**What you will do**
Only the stretch of the listing below that runs from the line with "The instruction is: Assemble" through the line with "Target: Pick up" is to be printed, exactly and with both ends.

**Exercise data**
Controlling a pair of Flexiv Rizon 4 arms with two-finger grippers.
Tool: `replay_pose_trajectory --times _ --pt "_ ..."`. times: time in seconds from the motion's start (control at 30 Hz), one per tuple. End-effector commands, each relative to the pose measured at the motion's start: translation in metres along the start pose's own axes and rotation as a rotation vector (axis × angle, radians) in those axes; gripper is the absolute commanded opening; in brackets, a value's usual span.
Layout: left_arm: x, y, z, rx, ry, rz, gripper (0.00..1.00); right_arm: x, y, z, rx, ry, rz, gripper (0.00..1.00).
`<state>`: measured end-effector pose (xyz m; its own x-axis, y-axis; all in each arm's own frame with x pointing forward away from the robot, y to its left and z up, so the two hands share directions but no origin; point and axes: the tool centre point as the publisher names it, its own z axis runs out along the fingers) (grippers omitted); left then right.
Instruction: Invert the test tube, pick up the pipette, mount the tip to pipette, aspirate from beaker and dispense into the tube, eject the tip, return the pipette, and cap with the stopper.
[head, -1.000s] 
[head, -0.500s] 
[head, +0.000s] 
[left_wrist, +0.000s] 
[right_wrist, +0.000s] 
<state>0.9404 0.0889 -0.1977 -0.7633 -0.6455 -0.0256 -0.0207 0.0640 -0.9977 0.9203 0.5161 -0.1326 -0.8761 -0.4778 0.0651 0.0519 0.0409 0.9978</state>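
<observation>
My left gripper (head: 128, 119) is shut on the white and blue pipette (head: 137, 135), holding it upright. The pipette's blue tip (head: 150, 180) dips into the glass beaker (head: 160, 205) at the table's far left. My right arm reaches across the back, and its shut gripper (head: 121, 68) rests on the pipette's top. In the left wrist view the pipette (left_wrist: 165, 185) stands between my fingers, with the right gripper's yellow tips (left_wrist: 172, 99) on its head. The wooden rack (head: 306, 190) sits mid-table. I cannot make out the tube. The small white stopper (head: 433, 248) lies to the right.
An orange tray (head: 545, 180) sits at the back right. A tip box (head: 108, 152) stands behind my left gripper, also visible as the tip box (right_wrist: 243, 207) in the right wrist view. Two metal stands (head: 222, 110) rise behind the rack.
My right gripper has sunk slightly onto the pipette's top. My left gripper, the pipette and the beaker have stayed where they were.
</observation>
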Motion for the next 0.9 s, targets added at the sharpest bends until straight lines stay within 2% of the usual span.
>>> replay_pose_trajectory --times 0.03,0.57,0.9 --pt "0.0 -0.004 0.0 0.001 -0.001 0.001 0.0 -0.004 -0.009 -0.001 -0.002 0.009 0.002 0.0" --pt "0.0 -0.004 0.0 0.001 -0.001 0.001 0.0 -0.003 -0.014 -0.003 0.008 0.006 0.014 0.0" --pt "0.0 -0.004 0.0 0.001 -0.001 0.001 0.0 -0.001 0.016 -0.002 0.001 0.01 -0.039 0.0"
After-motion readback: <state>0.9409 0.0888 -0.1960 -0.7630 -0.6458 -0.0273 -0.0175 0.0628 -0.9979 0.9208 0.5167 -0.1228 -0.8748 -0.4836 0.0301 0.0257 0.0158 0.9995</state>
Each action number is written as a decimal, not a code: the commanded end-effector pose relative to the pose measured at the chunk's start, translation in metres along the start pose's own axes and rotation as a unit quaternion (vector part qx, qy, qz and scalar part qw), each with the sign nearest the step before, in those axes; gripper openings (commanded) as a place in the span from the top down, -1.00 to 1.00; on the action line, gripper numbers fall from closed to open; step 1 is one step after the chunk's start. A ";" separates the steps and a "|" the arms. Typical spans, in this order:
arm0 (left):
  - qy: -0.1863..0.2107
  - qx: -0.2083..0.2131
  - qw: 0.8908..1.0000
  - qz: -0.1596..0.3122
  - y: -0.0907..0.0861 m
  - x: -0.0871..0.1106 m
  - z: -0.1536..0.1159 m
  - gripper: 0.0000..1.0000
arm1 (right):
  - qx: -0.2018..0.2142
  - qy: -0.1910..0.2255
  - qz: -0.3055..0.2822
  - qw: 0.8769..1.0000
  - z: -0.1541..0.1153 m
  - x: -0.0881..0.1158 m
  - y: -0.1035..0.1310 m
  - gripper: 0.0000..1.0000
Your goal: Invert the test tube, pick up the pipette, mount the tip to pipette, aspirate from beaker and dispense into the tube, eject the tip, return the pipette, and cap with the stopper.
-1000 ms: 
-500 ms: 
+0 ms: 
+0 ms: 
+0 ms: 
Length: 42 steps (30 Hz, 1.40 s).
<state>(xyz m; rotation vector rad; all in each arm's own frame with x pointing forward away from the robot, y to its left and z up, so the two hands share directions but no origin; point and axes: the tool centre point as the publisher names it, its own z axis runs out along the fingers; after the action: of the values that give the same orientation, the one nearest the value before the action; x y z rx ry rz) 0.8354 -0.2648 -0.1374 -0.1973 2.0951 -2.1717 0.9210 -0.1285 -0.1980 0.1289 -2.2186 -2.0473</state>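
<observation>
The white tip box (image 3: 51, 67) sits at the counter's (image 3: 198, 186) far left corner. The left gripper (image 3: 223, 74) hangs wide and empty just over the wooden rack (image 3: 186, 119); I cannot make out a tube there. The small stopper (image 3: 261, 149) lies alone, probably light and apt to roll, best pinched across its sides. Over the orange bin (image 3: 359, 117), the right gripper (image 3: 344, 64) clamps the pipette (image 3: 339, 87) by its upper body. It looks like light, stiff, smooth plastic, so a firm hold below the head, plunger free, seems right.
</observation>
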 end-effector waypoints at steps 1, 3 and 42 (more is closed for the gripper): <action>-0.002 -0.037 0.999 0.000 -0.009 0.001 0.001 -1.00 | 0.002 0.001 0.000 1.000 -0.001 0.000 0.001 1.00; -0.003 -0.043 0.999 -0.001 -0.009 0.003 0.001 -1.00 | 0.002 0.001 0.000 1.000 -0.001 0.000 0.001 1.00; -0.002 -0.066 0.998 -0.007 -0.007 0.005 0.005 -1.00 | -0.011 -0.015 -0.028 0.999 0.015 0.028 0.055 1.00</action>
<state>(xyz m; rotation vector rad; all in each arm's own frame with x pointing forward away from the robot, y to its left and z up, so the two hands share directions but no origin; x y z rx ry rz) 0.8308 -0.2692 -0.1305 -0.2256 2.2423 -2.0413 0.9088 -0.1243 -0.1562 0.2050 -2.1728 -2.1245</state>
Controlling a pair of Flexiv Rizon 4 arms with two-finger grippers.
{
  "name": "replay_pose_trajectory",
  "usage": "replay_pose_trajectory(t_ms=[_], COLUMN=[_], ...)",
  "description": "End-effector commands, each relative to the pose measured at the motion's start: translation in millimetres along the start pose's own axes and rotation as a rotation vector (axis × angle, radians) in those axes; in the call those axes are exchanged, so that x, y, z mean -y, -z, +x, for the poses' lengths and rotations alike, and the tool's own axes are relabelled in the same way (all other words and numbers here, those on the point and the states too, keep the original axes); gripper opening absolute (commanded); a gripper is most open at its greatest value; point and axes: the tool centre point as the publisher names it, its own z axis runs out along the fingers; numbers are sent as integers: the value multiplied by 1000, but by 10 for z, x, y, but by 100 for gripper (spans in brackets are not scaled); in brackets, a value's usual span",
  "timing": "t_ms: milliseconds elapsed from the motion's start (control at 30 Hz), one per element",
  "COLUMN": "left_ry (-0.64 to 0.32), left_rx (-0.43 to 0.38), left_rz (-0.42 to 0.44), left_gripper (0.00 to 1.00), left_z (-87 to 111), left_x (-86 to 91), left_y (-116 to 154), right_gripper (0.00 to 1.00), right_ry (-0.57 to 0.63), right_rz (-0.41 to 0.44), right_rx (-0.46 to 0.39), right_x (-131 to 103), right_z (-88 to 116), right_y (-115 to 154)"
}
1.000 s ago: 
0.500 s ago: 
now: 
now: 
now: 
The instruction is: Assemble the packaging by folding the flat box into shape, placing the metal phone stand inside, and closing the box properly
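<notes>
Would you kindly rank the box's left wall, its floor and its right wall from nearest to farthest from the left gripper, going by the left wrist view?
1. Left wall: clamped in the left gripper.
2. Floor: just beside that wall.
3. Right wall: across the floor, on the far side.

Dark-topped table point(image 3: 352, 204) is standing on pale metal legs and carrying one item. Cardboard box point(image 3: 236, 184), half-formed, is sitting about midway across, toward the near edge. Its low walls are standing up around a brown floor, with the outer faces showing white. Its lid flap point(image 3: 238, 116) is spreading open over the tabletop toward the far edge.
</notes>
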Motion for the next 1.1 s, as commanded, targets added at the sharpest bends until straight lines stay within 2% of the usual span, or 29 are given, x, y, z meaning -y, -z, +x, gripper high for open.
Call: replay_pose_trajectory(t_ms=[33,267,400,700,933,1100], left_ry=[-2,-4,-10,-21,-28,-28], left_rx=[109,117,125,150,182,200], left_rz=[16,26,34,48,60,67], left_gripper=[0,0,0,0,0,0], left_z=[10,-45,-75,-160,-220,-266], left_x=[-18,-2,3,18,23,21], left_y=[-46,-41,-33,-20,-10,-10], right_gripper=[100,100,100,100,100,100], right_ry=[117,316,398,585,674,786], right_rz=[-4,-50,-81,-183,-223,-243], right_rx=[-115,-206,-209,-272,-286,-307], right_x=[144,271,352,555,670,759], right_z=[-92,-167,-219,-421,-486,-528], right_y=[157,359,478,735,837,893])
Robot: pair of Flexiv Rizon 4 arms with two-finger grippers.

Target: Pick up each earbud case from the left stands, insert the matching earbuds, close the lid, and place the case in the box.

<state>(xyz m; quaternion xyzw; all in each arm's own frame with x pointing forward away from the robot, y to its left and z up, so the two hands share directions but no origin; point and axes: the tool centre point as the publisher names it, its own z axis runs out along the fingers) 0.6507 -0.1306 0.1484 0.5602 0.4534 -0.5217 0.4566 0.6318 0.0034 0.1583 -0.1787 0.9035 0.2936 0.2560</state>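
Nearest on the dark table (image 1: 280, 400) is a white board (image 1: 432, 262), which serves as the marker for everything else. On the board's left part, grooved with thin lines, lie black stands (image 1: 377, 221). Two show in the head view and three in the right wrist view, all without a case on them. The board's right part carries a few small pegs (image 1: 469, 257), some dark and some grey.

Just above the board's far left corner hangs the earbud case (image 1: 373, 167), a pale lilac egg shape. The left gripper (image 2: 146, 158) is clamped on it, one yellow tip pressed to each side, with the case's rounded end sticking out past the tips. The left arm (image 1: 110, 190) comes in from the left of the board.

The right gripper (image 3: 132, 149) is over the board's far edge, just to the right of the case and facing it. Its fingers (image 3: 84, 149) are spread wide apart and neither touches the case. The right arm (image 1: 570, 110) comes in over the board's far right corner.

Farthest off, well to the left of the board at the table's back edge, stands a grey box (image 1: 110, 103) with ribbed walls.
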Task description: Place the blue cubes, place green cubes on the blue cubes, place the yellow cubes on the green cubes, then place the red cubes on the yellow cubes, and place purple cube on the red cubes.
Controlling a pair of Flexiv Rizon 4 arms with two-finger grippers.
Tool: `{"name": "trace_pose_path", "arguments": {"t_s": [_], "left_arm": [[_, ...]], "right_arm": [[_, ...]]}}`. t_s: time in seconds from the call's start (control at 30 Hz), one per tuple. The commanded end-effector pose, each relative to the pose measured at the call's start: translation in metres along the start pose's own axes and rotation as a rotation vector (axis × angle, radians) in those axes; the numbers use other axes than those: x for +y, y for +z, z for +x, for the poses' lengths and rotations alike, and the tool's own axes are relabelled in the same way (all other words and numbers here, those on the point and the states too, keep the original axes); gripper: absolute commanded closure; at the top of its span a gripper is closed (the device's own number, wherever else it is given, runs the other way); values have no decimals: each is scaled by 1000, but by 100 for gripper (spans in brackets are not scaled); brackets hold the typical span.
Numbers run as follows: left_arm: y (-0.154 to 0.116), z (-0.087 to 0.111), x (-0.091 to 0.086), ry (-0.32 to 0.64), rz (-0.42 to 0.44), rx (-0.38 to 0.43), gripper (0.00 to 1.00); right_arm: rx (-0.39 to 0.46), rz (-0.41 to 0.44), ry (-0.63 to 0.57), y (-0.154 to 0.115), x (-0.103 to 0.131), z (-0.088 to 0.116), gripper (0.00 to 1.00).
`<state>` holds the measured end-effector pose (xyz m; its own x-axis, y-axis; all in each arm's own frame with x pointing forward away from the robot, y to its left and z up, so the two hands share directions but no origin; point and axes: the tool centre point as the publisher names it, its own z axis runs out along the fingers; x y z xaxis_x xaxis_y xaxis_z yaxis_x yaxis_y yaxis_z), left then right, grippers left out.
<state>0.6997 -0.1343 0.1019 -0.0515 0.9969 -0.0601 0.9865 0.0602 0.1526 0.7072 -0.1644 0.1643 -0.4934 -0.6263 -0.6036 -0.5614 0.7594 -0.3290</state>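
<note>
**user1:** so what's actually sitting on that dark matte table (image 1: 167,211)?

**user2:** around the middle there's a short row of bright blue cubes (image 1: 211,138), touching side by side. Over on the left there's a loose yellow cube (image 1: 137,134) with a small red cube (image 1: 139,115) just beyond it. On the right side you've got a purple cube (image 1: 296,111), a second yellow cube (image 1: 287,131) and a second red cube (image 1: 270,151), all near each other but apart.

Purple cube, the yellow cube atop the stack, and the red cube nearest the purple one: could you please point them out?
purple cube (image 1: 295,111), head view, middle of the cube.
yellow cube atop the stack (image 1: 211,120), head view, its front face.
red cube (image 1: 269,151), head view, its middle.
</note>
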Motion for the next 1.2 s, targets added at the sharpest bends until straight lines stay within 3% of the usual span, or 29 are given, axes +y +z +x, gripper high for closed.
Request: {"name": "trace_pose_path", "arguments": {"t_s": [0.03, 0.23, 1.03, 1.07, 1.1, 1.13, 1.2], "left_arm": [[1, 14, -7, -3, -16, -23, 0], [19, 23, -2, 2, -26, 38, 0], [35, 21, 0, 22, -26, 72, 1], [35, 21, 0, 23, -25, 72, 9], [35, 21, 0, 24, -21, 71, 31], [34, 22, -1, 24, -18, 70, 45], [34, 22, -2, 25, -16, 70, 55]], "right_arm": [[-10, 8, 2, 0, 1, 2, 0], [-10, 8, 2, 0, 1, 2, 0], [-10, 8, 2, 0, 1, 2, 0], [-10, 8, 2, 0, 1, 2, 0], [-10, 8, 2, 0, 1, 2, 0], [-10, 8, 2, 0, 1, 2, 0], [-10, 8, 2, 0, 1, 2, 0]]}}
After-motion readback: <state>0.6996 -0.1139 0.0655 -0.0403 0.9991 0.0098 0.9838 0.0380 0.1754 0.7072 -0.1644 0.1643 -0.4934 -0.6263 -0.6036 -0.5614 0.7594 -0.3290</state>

**Result**
The instruction is: Assemble the packaging by folding the flat box into shape, placing the metal phone stand inside, and closing the box properly
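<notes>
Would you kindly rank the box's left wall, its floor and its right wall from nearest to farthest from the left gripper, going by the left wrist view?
1. Left wall: clamped in the left gripper.
2. Floor: just beside that wall.
3. Right wall: across the floor, on the far side.

Dark-topped table point(image 3: 352, 204) is standing on pale metal legs and carrying one item. Cardboard box point(image 3: 236, 184), half-formed, is sitting about midway across, toward the near edge. Its low walls are standing up around a brown floor, with the outer faces showing white. Its lid flap point(image 3: 238, 116) is spreading open over the tabletop toward the far edge.
</notes>
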Motion for the next 1.1 s, as commanded, targets added at the sharpest bends until straight lines stay within 2% of the usual span, or 29 are given, x, y, z meaning -y, -z, +x, gripper high for open.
Call: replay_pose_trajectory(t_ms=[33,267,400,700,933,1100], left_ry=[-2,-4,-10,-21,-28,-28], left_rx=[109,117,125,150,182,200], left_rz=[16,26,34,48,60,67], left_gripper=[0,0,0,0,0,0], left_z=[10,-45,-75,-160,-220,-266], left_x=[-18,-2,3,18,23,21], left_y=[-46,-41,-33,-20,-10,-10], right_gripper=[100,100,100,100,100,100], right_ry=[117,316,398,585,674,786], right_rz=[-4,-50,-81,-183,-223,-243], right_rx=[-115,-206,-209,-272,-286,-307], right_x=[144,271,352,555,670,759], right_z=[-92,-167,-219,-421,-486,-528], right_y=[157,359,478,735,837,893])
Robot: pair of Flexiv Rizon 4 arms with two-finger grippers.

Target: Pick up each earbud case from the left stands, insert the matching earbuds, close the lid, and place the case in the box.

No further output is expected for this exercise.